Выбрать главу

С отъездом подруги Наташа впала в депрессию. Мы были молоды и слово «депрессия» было в новинку. Это сейчас приходится подбирать свежие слова, чтобы обозначить силу душевного сокрушения. Тогда же термин «депрессия» был в ходу и во всем удовлетворял бытующему словоупотреблению. Это была первая кораблевская депрессия, и все с нетерпением ждали ее окончания. Кто же знал, что за первой депрессией последует вторая, за второй третья, и так будет тянуться вплоть до девятого вала, не оставившего по себе ничего от прежней Натальи.

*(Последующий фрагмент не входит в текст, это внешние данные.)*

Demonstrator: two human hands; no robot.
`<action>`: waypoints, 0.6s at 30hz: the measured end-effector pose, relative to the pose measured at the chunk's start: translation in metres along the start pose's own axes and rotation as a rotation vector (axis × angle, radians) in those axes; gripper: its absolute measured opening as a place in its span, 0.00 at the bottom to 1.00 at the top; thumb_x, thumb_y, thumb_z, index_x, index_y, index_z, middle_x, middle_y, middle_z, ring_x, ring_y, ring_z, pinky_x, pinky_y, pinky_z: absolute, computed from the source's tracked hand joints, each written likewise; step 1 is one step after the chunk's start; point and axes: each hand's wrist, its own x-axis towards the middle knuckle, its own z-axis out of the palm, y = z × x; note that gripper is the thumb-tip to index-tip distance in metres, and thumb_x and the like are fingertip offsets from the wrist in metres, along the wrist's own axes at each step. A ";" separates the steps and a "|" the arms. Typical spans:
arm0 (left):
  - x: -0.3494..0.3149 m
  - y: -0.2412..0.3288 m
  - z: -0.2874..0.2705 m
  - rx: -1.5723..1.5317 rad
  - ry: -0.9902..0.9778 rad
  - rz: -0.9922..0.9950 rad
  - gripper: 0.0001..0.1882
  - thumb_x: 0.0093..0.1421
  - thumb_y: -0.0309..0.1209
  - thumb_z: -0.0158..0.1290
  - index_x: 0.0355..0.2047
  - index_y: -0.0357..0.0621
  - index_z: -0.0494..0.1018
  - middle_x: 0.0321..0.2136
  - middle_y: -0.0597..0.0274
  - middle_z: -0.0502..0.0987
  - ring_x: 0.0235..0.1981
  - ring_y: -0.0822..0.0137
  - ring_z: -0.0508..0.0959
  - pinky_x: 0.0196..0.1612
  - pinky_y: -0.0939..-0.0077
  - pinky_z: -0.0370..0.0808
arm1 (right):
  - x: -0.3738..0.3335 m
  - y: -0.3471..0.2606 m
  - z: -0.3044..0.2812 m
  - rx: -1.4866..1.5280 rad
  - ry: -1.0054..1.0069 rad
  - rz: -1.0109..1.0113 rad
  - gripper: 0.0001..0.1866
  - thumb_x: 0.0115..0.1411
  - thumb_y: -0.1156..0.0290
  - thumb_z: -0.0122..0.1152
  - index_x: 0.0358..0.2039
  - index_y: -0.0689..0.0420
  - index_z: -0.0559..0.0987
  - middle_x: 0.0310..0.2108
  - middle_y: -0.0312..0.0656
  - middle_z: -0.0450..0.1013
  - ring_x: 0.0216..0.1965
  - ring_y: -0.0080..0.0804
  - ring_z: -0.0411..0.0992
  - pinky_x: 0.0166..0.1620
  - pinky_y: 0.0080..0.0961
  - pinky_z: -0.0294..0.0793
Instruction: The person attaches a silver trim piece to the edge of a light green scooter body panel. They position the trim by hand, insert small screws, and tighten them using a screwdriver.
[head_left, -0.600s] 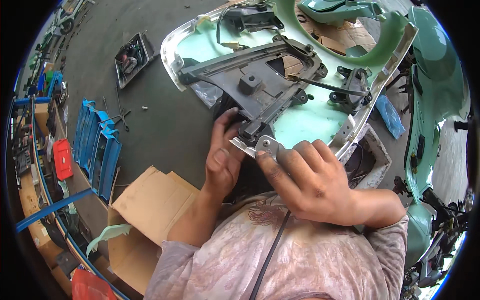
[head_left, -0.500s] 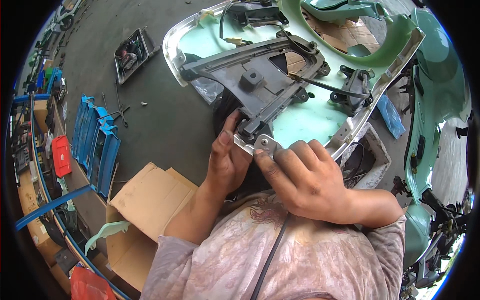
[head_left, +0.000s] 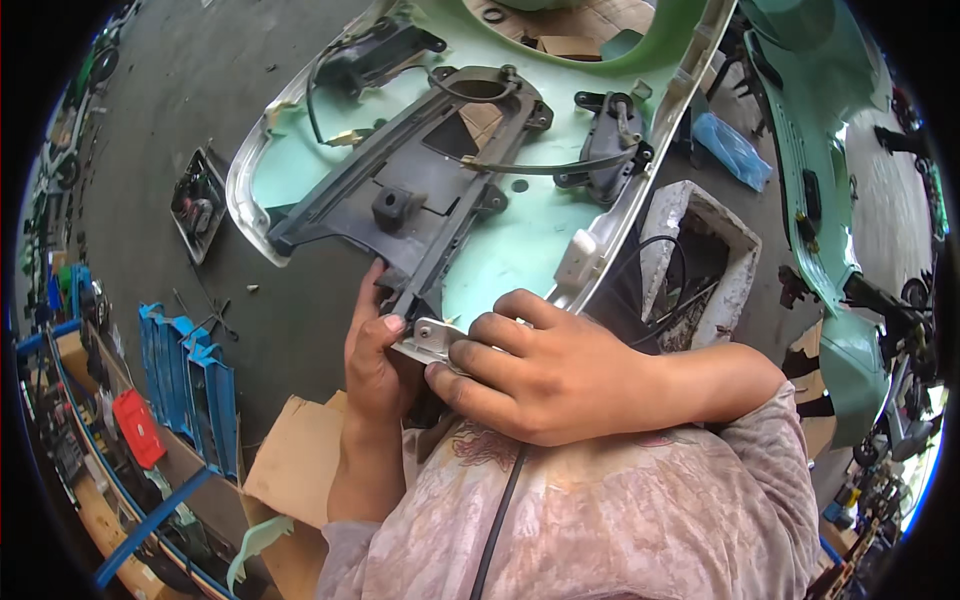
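A mint-green, scooter-like body panel (head_left: 495, 275) with a pale rim lies inner side up in front of me. Fixed along its middle is a black plastic frame (head_left: 415, 225), narrowing toward my body. My left hand (head_left: 375, 365) is closed around the panel's near tip, thumb on top and fingers partly hidden beneath. At that tip sits a small grey metal bracket (head_left: 431, 336) with a screw in it. Curled fingers of my right hand (head_left: 545, 375) press on the bracket's right edge. Dark wired units (head_left: 607, 160) sit on the panel's right and far left parts.
On the floor at left are a tray of tools (head_left: 200, 215), long-handled tools and blue slatted parts (head_left: 190, 385). A cardboard box (head_left: 295, 450) stands by my left arm. At right are a whitish foam box (head_left: 740, 245), a blue plastic bag (head_left: 733, 150) and another green body part (head_left: 805, 130).
The panel and both hands have shifted left and lower in view as the camera's view turned. Both hands keep their places at the panel's near tip; the right fingers have curled more.
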 end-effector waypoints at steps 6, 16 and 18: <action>-0.008 0.021 -0.016 1.222 0.161 0.386 0.50 0.54 0.51 0.55 0.68 0.38 0.48 0.58 0.42 0.58 0.52 0.51 0.66 0.56 0.56 0.63 | -0.052 0.024 -0.008 -0.047 0.379 0.324 0.22 0.44 0.70 0.70 0.43 0.51 0.79 0.42 0.39 0.73 0.45 0.41 0.68 0.49 0.39 0.68; 0.089 0.052 0.093 1.279 -1.016 0.034 0.37 0.54 0.46 0.65 0.56 0.34 0.65 0.49 0.50 0.72 0.51 0.58 0.75 0.56 0.65 0.69 | -0.101 0.047 0.034 0.656 0.756 1.010 0.46 0.62 0.57 0.62 0.67 0.69 0.48 0.61 0.60 0.60 0.66 0.50 0.56 0.68 0.37 0.54; 0.102 0.038 0.099 1.156 -1.042 -0.145 0.35 0.56 0.44 0.64 0.56 0.35 0.64 0.48 0.52 0.72 0.51 0.62 0.74 0.56 0.65 0.69 | -0.101 0.056 0.032 0.711 0.704 1.011 0.47 0.62 0.56 0.61 0.68 0.70 0.48 0.63 0.61 0.58 0.67 0.48 0.56 0.67 0.34 0.53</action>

Она происходила, что называется, «из хорошей семьи». Хорошая семья — ее бабка, Раиса Давыдовна, Елена Давыдовна — мать, и собака, которую я забыл, как звали и сейчас, воспользовавшись правом романиста на творчество, обзову Рексом — заведомо неверно. Раиса Давыдовна была старушка-солнышко. Она была маленькая и очень круглая. Она считалась лучшим терапевтом района, несмотря на то, что чуть не уморила пациентку, страдавшую сифилисом. Когда старуху спросили, почему она поставила диагноз и назначила лечение совершенно обратные действительности, бабка беспечно ответила: «Да я лекцию по сифилису прогуляла». Прочие лекции бабка посещала исправно и была в самом деле заметна на неброском фоне районной терапии. За ней водилось много смешного. Несогласие с местными властями она фиксировала в «онанимках» — непременно подписанных ее рукой. Свою подругу, старшую годами, она решила было напугать, раздевшись донага — а сама была в летах почтенных. Когда ей сообщили, что в ее отделе лишняя штатная единица, бабка выхватила из сумочки весьма правдоподобный пистолет и, страшно вращая очами, вскричала, что немедленно пристрелит ее как собаку. Она любила розыгрыши. Мне посчастливилось быть на дне ее рождения и повстречаться со светилами отечественной медицины. Кроме прочих ее поздравили телеграфом мэр города, министр здравоохранения и президент. Я, впрочем, не единственный, воспринимал все по номиналу, пока не пришло поздравление от Авиценны. Досуг она теряла в кроссвордах и пасьянсах — в пасьянсах она подглядывала в карты, в кроссвордах дорисовывала недостающие и заштриховывала лишние клетки.

Ее дочь — мать Натальи, Елена Давыдовна, тоже была низенькая и толстая женщина. Нрава она была кроткого, боязливого при обширном и просвещенном уме. Муж ее был с.н.с. какого-то НИИ — старый козел в бегах. Покинутая им в молодые годы, Елена Давыдовна, человек хотя и общительный, но одинокий, вознамерилась воспитать дочь подругой оставшейся жизни. «Она не покинет меня никогда, никогда, — думала Елена Давыдовна, — я воспитаю ее не такой как все. Моя дочь будет добра, не сребролюбива, честна и чиста, она будет такой, как я, благо Рафаэль забыл о нас». Она взялась за дело с мастерством отличника Народного образования.

Наташа выучилась английскому, оделась в добротные серые кофточки и сызмальства усвоила, что мужчины в большинстве своем подонки, как Рафаэль, кроме, конечно, дедушки и Рекса. Сначала похоронили дедушку, затем, много пережив хозяина, умер Рекс. С той поры мужчины перевелись в доме Кораблевых. Бабушка раскладывала гранпасьянсы, мама приватно наставляла школьников в английском за стеснительную трешку, Наташа учила филологию. В дальнем ящике ее стола хранились письма юноши, который было прикинулся Рексом и дедушкой, но на поверку оказался Рафаэлем. Теперь она, рыженькая, кудрявая, брала курс лекций у профессора Шайтанова. Тот был молод, для профессора даже юн, он острил в духе Вильде и сам же смеялся, показывая собственные зубы. На факультете Шайтанова опасались за уж слишком непритворную научную деятельность. Это был воплощенный дедушка, это был вочеловеченный Рекс, но он был женат вторым браком на Ольге Владиславовне, и Наташа кормила его капустным пирогом. С ней вместе на лекции ходил Миша Кучуков, подающий надежды студент, в котором Шайтанов провидел опору старости. Наружно Миша вроде бы напомнил Наташе эталонного мужчину, но оказался черным развратником, бабником — негде чекан ставить. Кроме того, Миша не знал, что такое любовь, верил в реализм похоти и рыжими кудряшками не возбуждался. А между тем годы шли.